* [What is expected]
Nothing but the records, transcribed exactly, should appear in the answer; leave the pictures out.

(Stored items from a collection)
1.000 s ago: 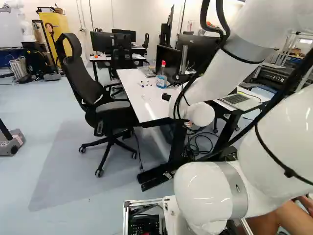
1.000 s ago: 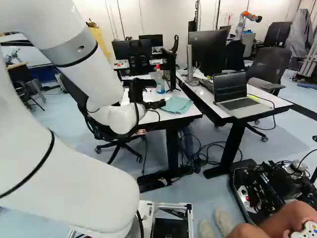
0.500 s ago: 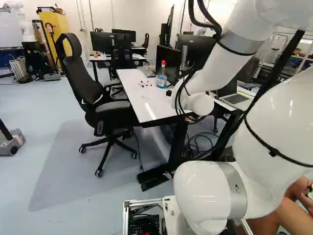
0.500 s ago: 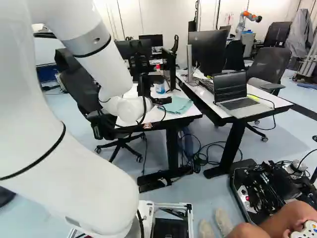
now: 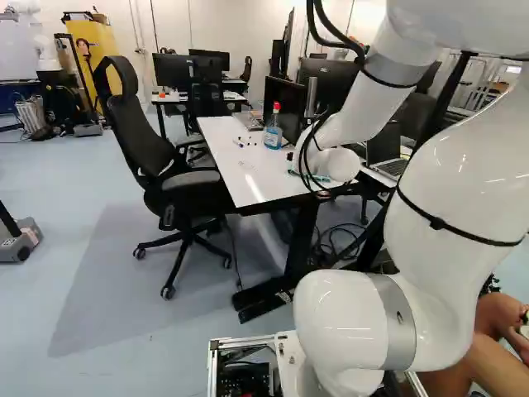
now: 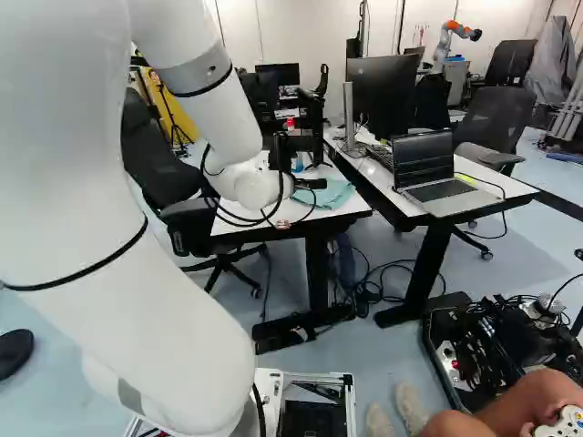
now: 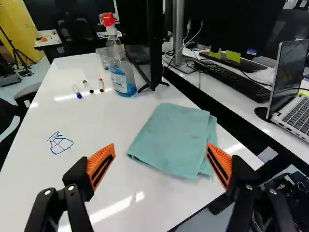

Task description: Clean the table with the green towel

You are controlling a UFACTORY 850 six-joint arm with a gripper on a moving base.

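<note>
In the right base view my gripper (image 6: 312, 184) hangs over the near end of the white table (image 6: 264, 221), beside the towel. Seen from the wrist, the gripper (image 7: 161, 159) stands wide open, nothing held between its orange pads. Ahead of the fingers, nearer the one on the laptop's side, the folded blue-green towel (image 7: 171, 137) lies flat on the white table (image 7: 87, 121). Its doubled edge faces the table's side edge. A drawing in blue marker (image 7: 60, 143) is on the tabletop, beyond the other finger.
A spray bottle with blue liquid (image 7: 121, 72) stands behind the towel, beside a monitor (image 7: 145, 48). Several markers (image 7: 87, 87) lie near it. A second desk holds a keyboard (image 7: 236, 79) and a laptop (image 6: 437, 182). An office chair (image 5: 186, 182) stands against the table.
My arm has swung forward over the table; in the right base view the gripper has shifted right, up to the towel. The base and the towel have not moved.
</note>
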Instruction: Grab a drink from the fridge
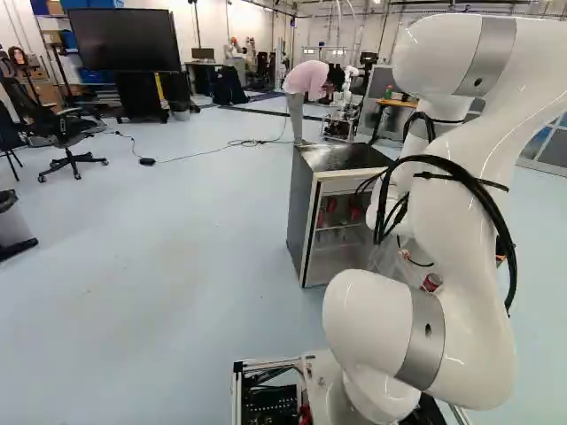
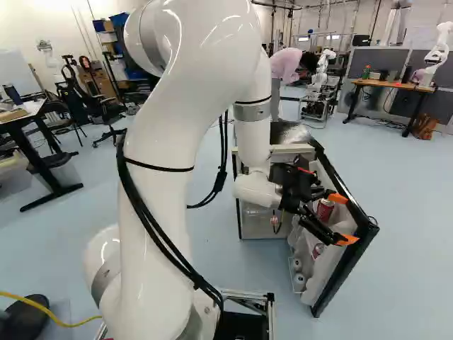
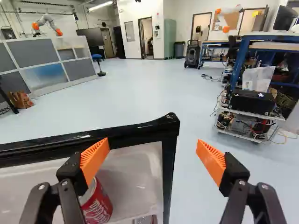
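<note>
The fridge [image 1: 302,214] stands ahead, its door [image 3: 169,163] swung open at the right and reaching towards the base. The arm [image 2: 167,127] leans in over the door's inner side. The jaws are spread wide and hold nothing: the far pad [image 3: 96,157] is over the door's lining, just above a red can [image 3: 99,204], while the near pad [image 3: 211,161] is out past the free edge. The can sits in the door's rack; a lower can [image 2: 318,250] and further cans [image 1: 330,205] inside the fridge also show.

If the can in the rack is the target, the step in hand looks like lining up on it. As placed, closing would probably catch the door's edge instead. It would be better to shift the jaws far, towards the hinge, until the can is centred between the pads, then lower them to its middle and close gently and evenly. A straight lift clear of the rack should come before drawing back, since a sideways pull could swing the door.
</note>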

* [Result]
1.000 s ago: 
1.000 s ago: 
0.500 s ago: 
0.500 s ago: 
now: 
now: 
now: 

Task description: Clean the table with the green towel

You are controlling a UFACTORY 850 six-joint arm with a gripper on a moving base.

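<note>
In the right base view my gripper (image 6: 312, 184) hangs over the near end of the white table (image 6: 264, 221), beside the towel. Seen from the wrist, the gripper (image 7: 161, 159) stands wide open, nothing held between its orange pads. Ahead of the fingers, nearer the one on the laptop's side, the folded blue-green towel (image 7: 171, 137) lies flat on the white table (image 7: 87, 121). Its doubled edge faces the table's side edge. A drawing in blue marker (image 7: 60, 143) is on the tabletop, beyond the other finger.
A spray bottle with blue liquid (image 7: 121, 72) stands behind the towel, beside a monitor (image 7: 145, 48). Several markers (image 7: 87, 87) lie near it. A second desk holds a keyboard (image 7: 236, 79) and a laptop (image 6: 437, 182). An office chair (image 5: 186, 182) stands against the table.
My arm has swung forward over the table; in the right base view the gripper has shifted right, up to the towel. The base and the towel have not moved.
</note>
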Instruction: Grab a drink from the fridge
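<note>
The fridge [image 1: 302,214] stands ahead, its door [image 3: 169,163] swung open at the right and reaching towards the base. The arm [image 2: 167,127] leans in over the door's inner side. The jaws are spread wide and hold nothing: the far pad [image 3: 96,157] is over the door's lining, just above a red can [image 3: 99,204], while the near pad [image 3: 211,161] is out past the free edge. The can sits in the door's rack; a lower can [image 2: 318,250] and further cans [image 1: 330,205] inside the fridge also show.

If the can in the rack is the target, the step in hand looks like lining up on it. As placed, closing would probably catch the door's edge instead. It would be better to shift the jaws far, towards the hinge, until the can is centred between the pads, then lower them to its middle and close gently and evenly. A straight lift clear of the rack should come before drawing back, since a sideways pull could swing the door.
</note>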

Nothing further is required of the output.